THE POLITICS OF TRADITION

A jury has awarded a judgment against the London Times for accusing composer Keith Burstein of disrupting concerts of atonal music. Burstein is on a campaign to bring back traditional harmony to classical music and has made no secret of his disdain for music without tonality, especially that of Harrison Birtwistle. – The Guardian

BEFORE HE DIED, …

“Peanuts” creator Charles M. Schultz told his family he didn’t want anyone else drawing his strip, and that animated shows based on the characters should end as well. But when Schultz began the strip in the 1950s cartoonists routinely gave up their copyrights to distributors.  United Media owns the “Peanuts” copyright and it got 61 percent of its $84.9 million in 1998 revenues from the comics, TV shows and licensing deals.
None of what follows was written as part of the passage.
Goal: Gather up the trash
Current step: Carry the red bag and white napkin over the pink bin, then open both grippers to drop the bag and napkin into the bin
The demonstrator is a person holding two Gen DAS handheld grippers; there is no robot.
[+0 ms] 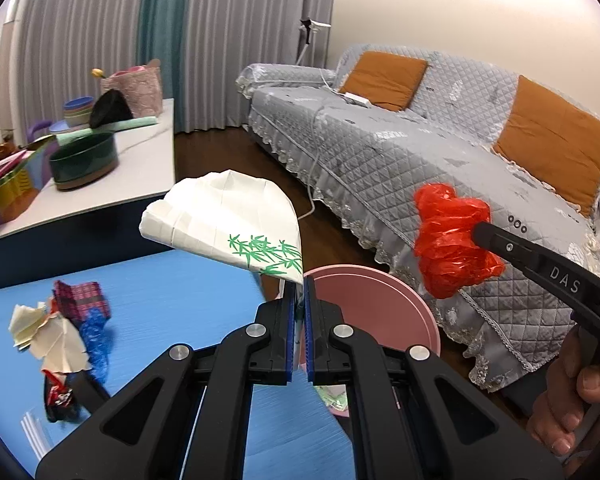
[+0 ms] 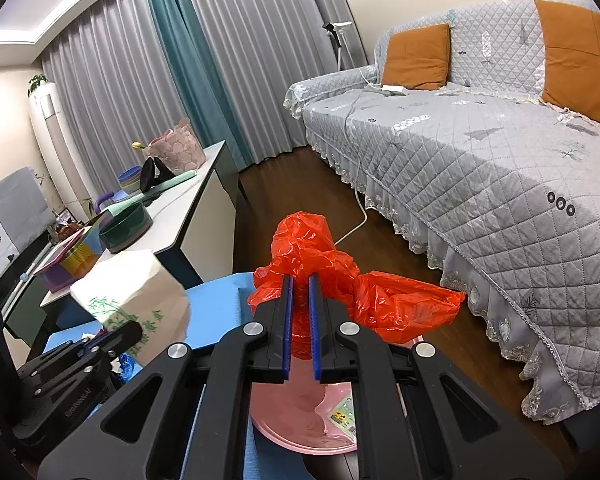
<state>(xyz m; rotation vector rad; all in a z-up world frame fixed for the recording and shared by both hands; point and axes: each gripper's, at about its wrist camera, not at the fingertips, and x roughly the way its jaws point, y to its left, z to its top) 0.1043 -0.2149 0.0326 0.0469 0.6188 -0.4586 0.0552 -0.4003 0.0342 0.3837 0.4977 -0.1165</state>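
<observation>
The left tool (image 1: 299,300) is clamped nearly shut on the lower edge of a folded white paper (image 1: 228,224) printed with green bamboo leaves; the paper fans up and away from the blue pads and hangs in the air just left of the pink bin (image 1: 380,304). The right tool (image 2: 300,300) is likewise pinched almost closed, gripping a crumpled red plastic bag (image 2: 340,280) that bulges above and to the right of its fingers, directly over the pink bin's open mouth. In the right wrist view a green-labelled scrap lies on the bin's inner wall. A person's hand (image 1: 572,412) grips the right tool's handle, to the right of the bin.

Left of the bin lies a blue mat (image 1: 172,300), and on it, well apart from the bin, sits a loose heap of remaining trash (image 1: 68,332): torn cream paper, a red-and-black checked wrapper, a blue plastic piece and a dark wrapper, all touching or overlapping.

Beyond the mat, farther left of the bin, a white counter (image 1: 148,160) carries a dark green round pan (image 1: 84,160), stacked bowls and a pink fabric basket (image 1: 134,88). Right of the bin and behind it runs a sofa (image 1: 420,152) under a grey quilted cover, with two orange cushions (image 1: 384,78) against its back. Grey and teal curtains (image 1: 160,20) close off the far wall.
</observation>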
Think they’ll let the franchise go dark? – San Francisco Examiner (AP)

VERONESE DAMAGE

After inspecting how the Louvre has cleaned a prominent painting by Italian master Veronese, a French conservation expert despairs: “Clothes that were originally red were now green. The whole spatial and wonderful chromatic harmony is distorted. When you look at the painting . . . black, red and blue colors seem to be floating among other colors like pieces of a broken puzzle. The light is now a cold, artificial, modern one.” – The Times (UK)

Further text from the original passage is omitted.